→ YOUR TASK
Would you find each line in the entries below with the string "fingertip" and copy it?

%%

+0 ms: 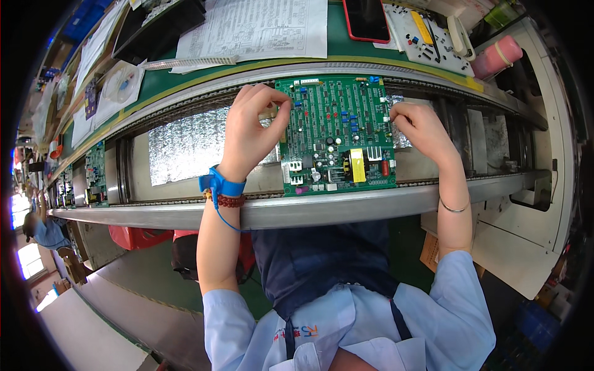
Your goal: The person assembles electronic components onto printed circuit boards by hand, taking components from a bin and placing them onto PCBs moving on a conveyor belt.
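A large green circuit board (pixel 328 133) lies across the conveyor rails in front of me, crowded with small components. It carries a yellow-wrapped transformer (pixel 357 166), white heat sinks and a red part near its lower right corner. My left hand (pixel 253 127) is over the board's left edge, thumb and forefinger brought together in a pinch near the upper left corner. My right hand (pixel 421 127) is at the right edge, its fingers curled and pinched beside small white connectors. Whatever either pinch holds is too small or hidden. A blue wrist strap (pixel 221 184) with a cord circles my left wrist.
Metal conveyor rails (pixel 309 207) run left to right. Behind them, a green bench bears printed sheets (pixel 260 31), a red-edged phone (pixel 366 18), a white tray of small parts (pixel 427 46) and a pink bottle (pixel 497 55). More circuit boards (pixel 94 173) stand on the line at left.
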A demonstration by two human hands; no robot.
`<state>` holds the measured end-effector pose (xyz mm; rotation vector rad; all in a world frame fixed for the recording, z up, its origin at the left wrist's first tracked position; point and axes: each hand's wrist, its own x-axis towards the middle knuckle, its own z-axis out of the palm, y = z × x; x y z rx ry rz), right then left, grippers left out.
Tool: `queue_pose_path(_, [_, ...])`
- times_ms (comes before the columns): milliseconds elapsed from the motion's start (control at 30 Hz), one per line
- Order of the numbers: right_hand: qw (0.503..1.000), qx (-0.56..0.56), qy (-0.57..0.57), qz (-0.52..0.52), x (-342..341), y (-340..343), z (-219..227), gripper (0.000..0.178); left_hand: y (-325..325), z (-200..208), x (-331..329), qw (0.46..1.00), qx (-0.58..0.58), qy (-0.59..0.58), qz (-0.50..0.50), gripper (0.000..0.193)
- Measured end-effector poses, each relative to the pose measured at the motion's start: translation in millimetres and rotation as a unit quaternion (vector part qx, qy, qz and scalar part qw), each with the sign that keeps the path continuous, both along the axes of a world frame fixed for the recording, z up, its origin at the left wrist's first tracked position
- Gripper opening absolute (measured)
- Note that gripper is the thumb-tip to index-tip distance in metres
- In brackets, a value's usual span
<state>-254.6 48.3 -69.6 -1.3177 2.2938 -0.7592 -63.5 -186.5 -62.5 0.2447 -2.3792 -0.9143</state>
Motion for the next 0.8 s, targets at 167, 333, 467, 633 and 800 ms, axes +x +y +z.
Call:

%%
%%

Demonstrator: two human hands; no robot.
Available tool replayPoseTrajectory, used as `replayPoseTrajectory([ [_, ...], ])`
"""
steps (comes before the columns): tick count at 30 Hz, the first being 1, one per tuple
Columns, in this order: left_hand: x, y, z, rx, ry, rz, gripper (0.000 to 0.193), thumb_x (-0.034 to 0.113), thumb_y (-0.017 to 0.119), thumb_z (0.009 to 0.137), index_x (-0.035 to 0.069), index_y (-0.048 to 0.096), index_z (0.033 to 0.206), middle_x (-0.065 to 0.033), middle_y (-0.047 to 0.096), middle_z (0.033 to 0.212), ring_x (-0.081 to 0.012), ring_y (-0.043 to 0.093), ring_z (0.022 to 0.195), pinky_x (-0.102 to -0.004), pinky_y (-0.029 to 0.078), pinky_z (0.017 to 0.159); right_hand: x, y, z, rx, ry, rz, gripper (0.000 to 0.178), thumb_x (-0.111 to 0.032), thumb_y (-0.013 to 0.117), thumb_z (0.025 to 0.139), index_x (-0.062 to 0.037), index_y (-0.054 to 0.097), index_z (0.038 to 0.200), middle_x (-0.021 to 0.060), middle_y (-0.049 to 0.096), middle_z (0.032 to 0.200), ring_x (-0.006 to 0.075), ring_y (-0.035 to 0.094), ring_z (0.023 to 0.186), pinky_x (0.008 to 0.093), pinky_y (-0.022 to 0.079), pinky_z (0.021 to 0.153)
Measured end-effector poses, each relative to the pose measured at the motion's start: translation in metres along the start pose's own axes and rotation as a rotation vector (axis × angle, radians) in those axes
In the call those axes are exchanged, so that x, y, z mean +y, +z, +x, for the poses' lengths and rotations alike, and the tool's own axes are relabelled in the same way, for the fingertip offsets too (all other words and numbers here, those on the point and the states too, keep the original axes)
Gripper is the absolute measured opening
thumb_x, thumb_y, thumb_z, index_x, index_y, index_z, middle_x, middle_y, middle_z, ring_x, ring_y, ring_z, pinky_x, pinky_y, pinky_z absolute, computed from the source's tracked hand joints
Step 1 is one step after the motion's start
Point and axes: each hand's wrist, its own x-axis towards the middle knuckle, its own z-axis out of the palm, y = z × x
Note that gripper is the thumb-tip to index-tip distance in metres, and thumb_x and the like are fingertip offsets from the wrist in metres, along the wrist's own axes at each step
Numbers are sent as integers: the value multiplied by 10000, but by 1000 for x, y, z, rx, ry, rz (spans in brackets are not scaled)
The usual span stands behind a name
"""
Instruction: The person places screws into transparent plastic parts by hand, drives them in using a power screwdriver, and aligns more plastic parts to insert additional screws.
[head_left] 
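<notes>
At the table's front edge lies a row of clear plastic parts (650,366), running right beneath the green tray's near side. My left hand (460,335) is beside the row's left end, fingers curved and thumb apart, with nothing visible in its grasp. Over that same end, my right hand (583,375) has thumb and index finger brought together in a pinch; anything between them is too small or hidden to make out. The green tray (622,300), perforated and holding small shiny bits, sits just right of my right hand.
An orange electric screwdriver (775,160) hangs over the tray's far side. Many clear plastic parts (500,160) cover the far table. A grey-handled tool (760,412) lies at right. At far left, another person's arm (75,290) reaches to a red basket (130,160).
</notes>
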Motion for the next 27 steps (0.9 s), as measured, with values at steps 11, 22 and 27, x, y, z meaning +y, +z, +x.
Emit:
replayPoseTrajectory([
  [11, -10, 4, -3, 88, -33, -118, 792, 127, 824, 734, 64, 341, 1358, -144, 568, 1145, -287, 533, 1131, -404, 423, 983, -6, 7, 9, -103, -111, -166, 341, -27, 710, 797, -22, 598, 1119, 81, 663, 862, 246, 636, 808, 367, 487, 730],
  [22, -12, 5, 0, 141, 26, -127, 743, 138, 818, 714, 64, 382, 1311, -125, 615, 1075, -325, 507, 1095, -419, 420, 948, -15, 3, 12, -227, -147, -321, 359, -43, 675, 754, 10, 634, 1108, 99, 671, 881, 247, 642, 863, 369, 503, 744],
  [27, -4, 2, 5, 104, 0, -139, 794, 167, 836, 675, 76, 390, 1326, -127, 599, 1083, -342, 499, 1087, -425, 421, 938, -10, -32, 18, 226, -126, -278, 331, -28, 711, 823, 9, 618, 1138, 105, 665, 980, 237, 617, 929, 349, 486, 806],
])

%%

→ RESPONSE TO THE TASK
In the call those axes are exchanged, so that x, y, z mean +y, +z, +x, for the poses' lengths and rotations alike, and the tool's own axes are relabelled in the same way, for the fingertip offsets too (all other words and numbers here, those on the point and the states too, keep the original axes)
Note that gripper is the thumb-tip to index-tip distance in metres, and thumb_x and the like are fingertip offsets from the wrist in metres, along the wrist's own axes at each step

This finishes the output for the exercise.